The two components coexist in a parasite and host like relationship. Economic policies such as devaluation are essentially designed to benefit the enclave economy, with no regard whatsoever to the effects of such policies on the rest of the Ethiopian economy, which is being increasingly marginalized. The facts presented in this piece revealed only the tip of the iceberg.
The focus in this piece has been on identifying which group of export producers would gain and which ones would lose. I did not make any attempt to explain wider issues such as the devastation happening to other domestic producers, like Ethiopia’s traditional leather manufacturers, who are exposed to the Chinese giants, which are reaping the benefits that donors designed for them. Moreover, it does not require much analysis to establish that Ethiopian households as consumers would experience substantial welfare losses. Inflationary pressures from the latest devaluation would have at least as much effect as the previous one.
As noted earlier, the consumer price index had increased by 2.24 in just six years after 2010, that is to say, the welfare of an average Ethiopian family dropped at least by 50% in such a short span of time. This may sound an alarming figure, but this is only an average, which actually underestimates the cataclysmic welfare falls for fixed income groups, those who live on salaries and wages, such as civil servants.
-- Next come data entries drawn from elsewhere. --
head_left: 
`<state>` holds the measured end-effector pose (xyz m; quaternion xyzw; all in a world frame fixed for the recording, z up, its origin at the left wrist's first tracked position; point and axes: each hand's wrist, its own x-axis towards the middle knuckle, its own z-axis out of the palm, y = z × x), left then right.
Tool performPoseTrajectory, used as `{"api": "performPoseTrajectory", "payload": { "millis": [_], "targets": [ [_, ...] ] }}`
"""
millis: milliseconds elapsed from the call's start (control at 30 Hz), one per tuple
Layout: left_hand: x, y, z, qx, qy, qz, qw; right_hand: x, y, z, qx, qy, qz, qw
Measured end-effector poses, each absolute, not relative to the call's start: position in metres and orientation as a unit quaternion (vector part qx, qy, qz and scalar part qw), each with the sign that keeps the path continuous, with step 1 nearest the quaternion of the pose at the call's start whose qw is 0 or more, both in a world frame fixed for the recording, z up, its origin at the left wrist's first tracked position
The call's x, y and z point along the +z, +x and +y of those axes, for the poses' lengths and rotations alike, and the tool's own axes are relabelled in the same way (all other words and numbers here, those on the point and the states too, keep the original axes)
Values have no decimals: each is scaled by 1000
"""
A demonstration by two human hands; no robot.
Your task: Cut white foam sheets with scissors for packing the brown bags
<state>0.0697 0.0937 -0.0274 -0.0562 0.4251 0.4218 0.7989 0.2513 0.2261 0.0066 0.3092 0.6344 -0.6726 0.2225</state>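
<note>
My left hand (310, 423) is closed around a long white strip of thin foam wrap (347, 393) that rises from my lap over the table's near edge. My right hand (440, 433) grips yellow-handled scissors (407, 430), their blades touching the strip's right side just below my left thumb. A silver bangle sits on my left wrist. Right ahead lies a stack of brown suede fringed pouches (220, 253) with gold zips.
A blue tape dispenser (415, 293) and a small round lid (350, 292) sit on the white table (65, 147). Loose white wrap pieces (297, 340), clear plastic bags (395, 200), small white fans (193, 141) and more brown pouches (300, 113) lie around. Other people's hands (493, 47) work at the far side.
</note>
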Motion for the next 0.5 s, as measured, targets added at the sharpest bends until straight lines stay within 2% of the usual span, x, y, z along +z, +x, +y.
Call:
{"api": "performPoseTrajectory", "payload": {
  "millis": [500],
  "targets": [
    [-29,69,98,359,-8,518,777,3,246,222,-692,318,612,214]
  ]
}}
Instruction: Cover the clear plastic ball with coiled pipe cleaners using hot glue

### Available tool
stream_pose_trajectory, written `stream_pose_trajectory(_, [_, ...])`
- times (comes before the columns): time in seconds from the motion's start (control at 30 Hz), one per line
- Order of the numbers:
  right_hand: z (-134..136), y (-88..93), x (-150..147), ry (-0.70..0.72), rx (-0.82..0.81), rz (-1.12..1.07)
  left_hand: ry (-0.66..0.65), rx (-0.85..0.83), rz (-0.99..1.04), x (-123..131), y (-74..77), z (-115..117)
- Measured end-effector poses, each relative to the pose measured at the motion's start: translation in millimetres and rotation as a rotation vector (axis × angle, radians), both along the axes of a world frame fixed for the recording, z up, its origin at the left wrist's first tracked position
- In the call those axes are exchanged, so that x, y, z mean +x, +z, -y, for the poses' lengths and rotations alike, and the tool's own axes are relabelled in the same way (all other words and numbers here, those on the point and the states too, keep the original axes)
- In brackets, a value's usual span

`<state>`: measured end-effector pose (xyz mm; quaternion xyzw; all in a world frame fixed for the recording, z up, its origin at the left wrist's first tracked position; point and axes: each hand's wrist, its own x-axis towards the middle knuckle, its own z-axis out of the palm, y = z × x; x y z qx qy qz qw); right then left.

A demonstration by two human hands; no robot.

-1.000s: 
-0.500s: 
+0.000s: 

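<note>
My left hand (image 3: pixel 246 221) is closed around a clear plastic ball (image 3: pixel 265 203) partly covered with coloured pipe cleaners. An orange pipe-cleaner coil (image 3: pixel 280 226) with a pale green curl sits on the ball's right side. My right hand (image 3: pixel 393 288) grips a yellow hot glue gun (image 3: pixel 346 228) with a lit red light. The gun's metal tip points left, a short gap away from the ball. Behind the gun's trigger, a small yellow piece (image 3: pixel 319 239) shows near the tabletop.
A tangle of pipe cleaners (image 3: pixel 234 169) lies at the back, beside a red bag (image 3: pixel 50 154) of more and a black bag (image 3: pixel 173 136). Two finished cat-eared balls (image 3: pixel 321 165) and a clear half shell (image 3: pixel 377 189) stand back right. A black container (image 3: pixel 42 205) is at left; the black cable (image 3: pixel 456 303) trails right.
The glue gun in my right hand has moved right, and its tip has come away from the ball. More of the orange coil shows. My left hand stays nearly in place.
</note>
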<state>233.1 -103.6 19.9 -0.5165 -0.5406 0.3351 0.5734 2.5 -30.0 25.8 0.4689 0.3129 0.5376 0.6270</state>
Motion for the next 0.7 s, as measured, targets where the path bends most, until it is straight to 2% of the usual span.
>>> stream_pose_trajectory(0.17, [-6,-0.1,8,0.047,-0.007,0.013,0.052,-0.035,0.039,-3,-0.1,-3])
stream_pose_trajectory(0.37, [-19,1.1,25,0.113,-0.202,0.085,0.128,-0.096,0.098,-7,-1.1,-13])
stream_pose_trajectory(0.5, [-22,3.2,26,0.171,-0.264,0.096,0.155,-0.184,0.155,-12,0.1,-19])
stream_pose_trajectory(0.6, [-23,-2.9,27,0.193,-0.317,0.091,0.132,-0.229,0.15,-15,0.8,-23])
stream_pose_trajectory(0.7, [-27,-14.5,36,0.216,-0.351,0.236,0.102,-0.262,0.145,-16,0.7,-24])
This piece sets out to inquire the apparent insanity with which the decision to devalue the birr over and over again is made. Upon closer scrutiny, it becomes clear that the authorities are not that oblivious to the adverse consequences of devaluation; it is just that they have a set of priorities, which is at odds with what one would normally expect from a responsible government. The cunning element, the coupling of devaluation with interest rate hike, indicates that the authorities were aware of the looming inflationary pressure, which would adversely affect the welfare of the Ethiopian households as well as hurting domestic investment, but bizarrely the country’s government does not seem to be concerned with neither protecting household welfare nor the survival of domestic small businesses.